M. Jean-Louis Borloo, ministre de l'Emploi, de la cohésion sociale et du logement, a objecté que le principal obstacle à la construction n'est plus l'équilibre financier, mais l'accès au foncier, ce qui est pour le moins paradoxal dans le pays le moins densément peuplé d'Europe !

Le Président Pierre Méhaignerie a observé que, de SCOT en PLU, les Directions Départementales de l'Équipement ont fait prendre, ces dernières années, un retard considérable aux collectivités qui souhaitent constituer des réserves foncières. L'empilement des réglementations et des structures a des incidences négatives.

Le niveau régional est-il le plus pertinent pour la constitution d'établissements publics fonciers : la communauté d'agglomération n'est-elle pas plus proche du terrain ?

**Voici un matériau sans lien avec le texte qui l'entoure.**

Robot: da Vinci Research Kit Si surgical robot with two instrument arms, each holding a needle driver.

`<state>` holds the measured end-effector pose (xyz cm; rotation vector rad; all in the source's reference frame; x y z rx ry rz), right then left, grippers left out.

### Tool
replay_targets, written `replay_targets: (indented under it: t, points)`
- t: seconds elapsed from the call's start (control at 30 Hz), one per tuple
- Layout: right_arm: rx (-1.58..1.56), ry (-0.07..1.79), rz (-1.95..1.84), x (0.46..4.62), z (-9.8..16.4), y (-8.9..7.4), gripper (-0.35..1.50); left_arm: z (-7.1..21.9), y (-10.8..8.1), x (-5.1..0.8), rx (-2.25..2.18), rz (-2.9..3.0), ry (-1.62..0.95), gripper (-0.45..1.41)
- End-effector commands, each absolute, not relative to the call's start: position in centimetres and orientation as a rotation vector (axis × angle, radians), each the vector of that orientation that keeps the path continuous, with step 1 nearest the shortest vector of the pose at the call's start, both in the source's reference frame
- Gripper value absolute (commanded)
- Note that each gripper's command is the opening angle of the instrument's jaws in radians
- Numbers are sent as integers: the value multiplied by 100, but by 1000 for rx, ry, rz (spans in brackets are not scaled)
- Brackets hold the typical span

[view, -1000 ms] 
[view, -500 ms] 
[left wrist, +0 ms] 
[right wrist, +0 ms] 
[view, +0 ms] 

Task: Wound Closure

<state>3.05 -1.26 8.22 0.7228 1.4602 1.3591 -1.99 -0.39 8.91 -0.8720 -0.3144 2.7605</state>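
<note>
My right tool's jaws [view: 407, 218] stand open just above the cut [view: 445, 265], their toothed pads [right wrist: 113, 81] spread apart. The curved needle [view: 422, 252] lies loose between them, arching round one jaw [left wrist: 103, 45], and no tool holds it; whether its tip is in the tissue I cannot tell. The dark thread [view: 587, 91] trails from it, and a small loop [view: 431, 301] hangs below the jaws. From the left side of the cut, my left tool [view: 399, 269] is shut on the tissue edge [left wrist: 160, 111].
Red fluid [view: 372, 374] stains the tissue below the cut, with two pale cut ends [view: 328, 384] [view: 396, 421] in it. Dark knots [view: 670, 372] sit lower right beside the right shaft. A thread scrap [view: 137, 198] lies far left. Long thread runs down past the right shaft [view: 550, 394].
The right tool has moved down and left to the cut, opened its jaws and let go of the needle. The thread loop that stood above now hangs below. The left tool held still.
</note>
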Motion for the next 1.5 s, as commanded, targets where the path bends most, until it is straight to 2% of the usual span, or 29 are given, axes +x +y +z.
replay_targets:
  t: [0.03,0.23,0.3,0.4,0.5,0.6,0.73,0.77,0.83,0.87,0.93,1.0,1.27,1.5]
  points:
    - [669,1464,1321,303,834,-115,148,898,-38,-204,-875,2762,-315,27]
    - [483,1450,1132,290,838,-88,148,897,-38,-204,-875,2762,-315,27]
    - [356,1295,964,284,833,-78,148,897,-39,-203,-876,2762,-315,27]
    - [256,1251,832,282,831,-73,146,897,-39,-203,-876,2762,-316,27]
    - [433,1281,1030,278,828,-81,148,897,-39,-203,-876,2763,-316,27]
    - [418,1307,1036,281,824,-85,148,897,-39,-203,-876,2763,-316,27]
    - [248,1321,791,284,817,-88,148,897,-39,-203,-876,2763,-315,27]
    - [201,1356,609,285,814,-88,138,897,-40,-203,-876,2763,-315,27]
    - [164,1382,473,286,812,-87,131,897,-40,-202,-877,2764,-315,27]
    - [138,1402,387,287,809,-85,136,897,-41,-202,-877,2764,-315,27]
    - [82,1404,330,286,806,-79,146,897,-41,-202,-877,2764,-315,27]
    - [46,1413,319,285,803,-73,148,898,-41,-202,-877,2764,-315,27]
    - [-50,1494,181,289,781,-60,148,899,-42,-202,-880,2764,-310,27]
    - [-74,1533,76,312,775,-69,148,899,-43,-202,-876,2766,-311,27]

M. Jean-Louis Borloo, ministre de l'Emploi, de la cohésion sociale et du logement, a répondu que la loi fait simplement référence au « territoire pertinent », ce qui laisse une grande souplesse, au demeurant souhaitable, car ce niveau n'est pas le même partout. Cela dit, est-il légitime que seuls soient mis à contribution les contribuables d'une agglomération, lorsque tout un bassin est concerné par l'opération et en bénéficiera ? L'assiette de la taxe, dans ce cas, pose un problème.

M. Didier Migaud s'est dit plutôt d'accord avec la réponse du ministre. Il s'est cependant inquiété de la possibilité offerte, semble-t-il, aux communes qui ne font rien pour atteindre le quota de 20 % de logements sociaux sur leur territoire et qui font partie d'une communauté d'agglomération ayant la compétence en matière de « logement social », de faire acquitter la pénalité par cette dernière.

M. Gilles Carrez, rapporteur général, a contesté l'existence juridique d'une telle possibilité : en pareil cas, la pénalité est communale, elle fait partie des dépenses obligatoires. Toutefois la commune doit alors en verser le montant à la communauté d'agglomération.

M. Jean-Louis Borloo, ministre de l'Emploi, de la cohésion sociale et du logement, a conclu en soulignant le basculement psychologique qui s'est opéré dans l'administration à l'occasion de la mise en œuvre de la LOLF. Dans son ministère en tout cas, le regard sur la dépense a changé, et la vieille mentalité consistant à vouloir absolument dépenser toutes les dotations avant le 31 décembre pour ne pas avoir moins d'argent l'année suivante est en train de disparaître.